Валентин Валентинович смотрел на незнакомца, так неожиданно подсевшего к нему и вступившего в разговор, не зная, что отвечать. Тот, не дожидаясь ответа, продолжал:
— Если вам, сударь, наше общество не по вкусу, как желаете — неволить не будем, а только видим мы, что сидите вы, господин, скучный, словно у вас горе или зазноба. Может, хотите размыкать и думаете — нечем? Так мы на этот самый счет… Или не желаете?
Лаленкову понравилось неожиданное и чуть-чуть жуткое предложение отправиться в какую-то еще неведомую ему чайную на Обводном, где вместо этого баловства (парень презрительно кивнул на чай) найдется кое-что получше. «А ведь я никогда не пробовал их напитков», — думал Лаленков, знакомясь с троими какими-то и вовсе уж подозрительными товарищами нового своего приятеля. «Только, должно быть, гадость… А, все равно!»
На улице к рассвету похолодало. Шли пешком, говорили мало. Спутники Лаленкова точно стеснялись, словно жалели, что взяли его с собой. А он и хотел бы заговорить с ними, да не знал, как и о чем.
— Далеко еще?
— Да, порядочно. Чайная-то за вокзалом.
— Сейчас, должно быть, часов пять.
— Больше, шестой.
И снова мерные, не в ногу, шаги по обмерзшему тротуару.

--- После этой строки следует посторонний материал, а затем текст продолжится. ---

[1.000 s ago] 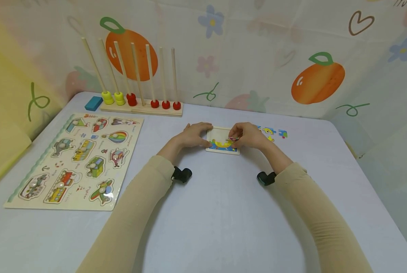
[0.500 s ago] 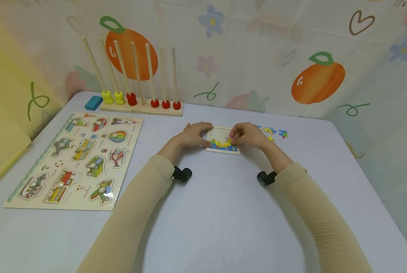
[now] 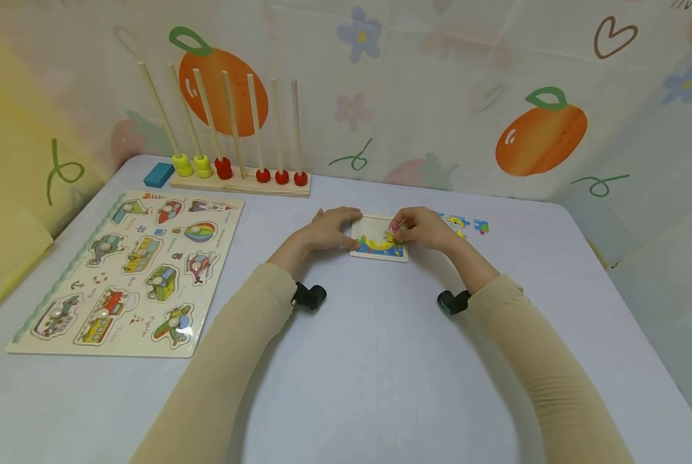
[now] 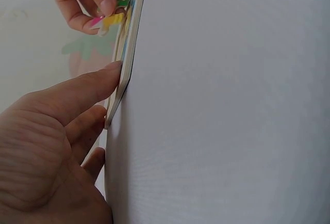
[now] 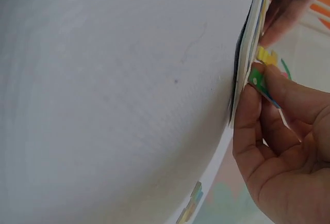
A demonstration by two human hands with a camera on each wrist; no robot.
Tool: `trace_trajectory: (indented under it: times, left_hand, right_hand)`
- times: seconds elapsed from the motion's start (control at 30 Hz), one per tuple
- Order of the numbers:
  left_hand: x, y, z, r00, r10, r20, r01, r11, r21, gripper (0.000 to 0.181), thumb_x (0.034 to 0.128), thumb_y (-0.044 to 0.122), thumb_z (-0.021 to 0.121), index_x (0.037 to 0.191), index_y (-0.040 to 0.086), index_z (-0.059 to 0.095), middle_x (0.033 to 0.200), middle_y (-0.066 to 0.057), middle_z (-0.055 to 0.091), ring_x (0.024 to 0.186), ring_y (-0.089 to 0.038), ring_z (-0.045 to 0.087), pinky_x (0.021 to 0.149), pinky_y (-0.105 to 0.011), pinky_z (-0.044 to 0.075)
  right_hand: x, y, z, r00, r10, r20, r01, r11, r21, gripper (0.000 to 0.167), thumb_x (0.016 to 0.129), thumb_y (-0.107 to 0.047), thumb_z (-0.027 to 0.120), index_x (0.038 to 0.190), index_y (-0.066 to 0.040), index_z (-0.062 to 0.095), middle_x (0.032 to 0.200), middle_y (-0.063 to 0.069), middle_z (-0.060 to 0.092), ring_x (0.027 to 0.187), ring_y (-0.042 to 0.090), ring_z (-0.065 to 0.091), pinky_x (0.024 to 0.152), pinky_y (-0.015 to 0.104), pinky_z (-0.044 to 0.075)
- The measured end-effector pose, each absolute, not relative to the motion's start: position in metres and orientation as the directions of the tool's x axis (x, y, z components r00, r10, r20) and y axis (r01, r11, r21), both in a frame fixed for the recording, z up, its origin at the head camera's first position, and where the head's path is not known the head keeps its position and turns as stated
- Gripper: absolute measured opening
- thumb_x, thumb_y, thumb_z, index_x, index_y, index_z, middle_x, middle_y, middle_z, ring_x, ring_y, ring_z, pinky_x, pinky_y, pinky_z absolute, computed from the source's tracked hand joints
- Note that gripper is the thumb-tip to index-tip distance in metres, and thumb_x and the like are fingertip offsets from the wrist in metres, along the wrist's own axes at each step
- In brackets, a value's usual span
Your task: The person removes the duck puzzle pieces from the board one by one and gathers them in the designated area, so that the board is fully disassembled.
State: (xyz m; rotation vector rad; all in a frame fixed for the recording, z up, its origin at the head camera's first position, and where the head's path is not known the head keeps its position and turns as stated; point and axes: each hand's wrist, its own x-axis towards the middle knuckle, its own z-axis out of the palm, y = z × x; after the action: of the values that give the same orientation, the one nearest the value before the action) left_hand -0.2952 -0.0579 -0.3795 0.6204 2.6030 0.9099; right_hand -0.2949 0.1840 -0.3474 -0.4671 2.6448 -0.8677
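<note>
At the table [image 3: 381,361], spread left hand [image 3: 327,231] touches tray [image 3: 372,227]; right hand [image 3: 424,229] pinches puzzle piece [image 5: 257,81].

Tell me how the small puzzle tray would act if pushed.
The puzzle tray would probably slide rather than tip, being thin and wide. It looks stiff, with straight edges. The pieces inside might shift, since part is unfilled.

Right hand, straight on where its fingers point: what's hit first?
Probably the puzzle tray: the right hand points down and left into it. The pinched puzzle piece would likely touch first; the remaining gap is unclear.
</note>
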Motion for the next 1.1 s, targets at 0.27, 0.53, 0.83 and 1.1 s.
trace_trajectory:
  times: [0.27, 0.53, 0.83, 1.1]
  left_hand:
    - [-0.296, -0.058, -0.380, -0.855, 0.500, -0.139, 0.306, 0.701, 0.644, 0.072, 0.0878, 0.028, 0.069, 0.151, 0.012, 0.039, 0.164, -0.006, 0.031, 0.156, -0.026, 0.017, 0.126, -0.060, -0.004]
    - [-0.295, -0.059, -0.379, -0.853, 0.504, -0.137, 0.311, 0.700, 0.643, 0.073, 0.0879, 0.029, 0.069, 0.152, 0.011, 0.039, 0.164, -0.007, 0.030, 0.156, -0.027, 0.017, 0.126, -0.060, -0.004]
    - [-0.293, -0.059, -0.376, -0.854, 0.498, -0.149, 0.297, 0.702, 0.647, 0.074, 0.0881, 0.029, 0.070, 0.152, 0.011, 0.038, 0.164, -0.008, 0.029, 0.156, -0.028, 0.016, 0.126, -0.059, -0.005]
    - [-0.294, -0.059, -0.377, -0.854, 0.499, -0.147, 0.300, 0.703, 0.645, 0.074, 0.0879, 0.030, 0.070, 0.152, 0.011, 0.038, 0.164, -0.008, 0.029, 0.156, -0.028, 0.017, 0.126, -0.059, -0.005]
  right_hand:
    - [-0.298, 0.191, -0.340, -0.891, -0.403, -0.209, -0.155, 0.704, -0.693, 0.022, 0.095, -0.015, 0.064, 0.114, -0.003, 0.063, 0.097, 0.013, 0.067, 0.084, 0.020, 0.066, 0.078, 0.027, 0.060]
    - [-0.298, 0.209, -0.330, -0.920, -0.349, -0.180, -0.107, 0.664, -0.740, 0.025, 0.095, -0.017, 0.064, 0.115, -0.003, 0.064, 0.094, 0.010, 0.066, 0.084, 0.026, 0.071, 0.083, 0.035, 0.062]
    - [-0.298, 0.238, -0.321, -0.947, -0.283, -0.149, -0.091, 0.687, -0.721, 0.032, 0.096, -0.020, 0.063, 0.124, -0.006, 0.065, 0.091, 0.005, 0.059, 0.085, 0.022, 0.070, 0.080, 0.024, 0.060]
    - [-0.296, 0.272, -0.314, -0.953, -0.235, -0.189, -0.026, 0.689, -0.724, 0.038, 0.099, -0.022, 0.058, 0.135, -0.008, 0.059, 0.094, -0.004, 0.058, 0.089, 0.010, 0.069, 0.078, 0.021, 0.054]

Первое впечатление было то же, что в «Ягоде». Только точно вошедшие сразу попали в «занавеску». Степенной публики здесь вовсе не было. Галдеж, дым, ругань и хриплая музыка странно поражали после предрассветного холода пустых улиц. Хозяин чайной встретил спутников Лаленкова по-приятельски, но на него покосился и чуть слышно спросил:
— А это что за птица?
— Катенька в гнездышке[2], — отвечал тот самый, светлоглазый, что первый заговорил с Лаленковым. И хозяин сразу заулыбался, распахивая перед ними красную потрепанную портьеру. «Пароль, должно быть, ихний воровской, — подумал Валентин Валентинович и, оглядев комнату, усмехнулся: — Ну и местечко!»
Мебели всего и было, что ломберный стол да несколько облезлых венских стульев. Стены залитые, грязные, все в надписях и рисунках. И у стены, занимая добрую половину комнаты, стоял рояль. Лаленков взял аккорд. Рояль был расстроен донельзя.
Но уже, дребезжа стаканами, звероподобный хозяин вносил поднос, где в двух больших чайниках плескалась темно-красная, остро пахнущая жидкость.
Звонко и чисто пел какой-то оборванец, хрипло и нестройно вторила ему вся компания.
Первый глоток дурманящего напитка был ужасен. Но сразу как-то затуманилось сознание, действительность и выдумка слились в одно. Как очутилась на коленях у Лаленкова рябая какая-то девица, как он налил себе второй стакан отвратительной смеси?! Серый туман стал желтым, синим, лиловым, расплылся в узоры, завитушки, пятна, точно китайские ширмы.
Рыжеволосый хозяин сквозь туман глядел вызывающе и лукаво. Его лицо то скрывалось, то вновь становилось поразительно ясным и похожим на лицо фавна.
— Ты фавн, — сказал Лаленков, удивленно улыбаясь. — Первый раз тебя вижу. Ты хочешь денег — вот, бери!
Вытащив бумажник, достал две последние свои рублевки и протянул мужику. Но тот не брал и глядел в руки Лаленкову.
— Что ж, барин, скупеньки больно, сотенную разве разменять не прикажете?
Лаленкову вдруг стало весело. Этот фавн думает, что сторублевка настоящая. Что ж, пусть думает. Но сторублевки он не отдаст, ведь она Машина. Маша, Маша… слезы вдруг брызнули из глаз Валентина Валентиновича. «Зачем я здесь, среди них, ведь это оскорбление ее, солнечной, звездной, чудной!»
— Прочь, — крикнул он вдруг громко, так, что все обернулись. — Прочь! Сторублевка, да не для тебя, Машина она, неразменная. — И, криво надев цилиндр, качаясь, но гордо, ни на кого не глядя, он пошел к двери.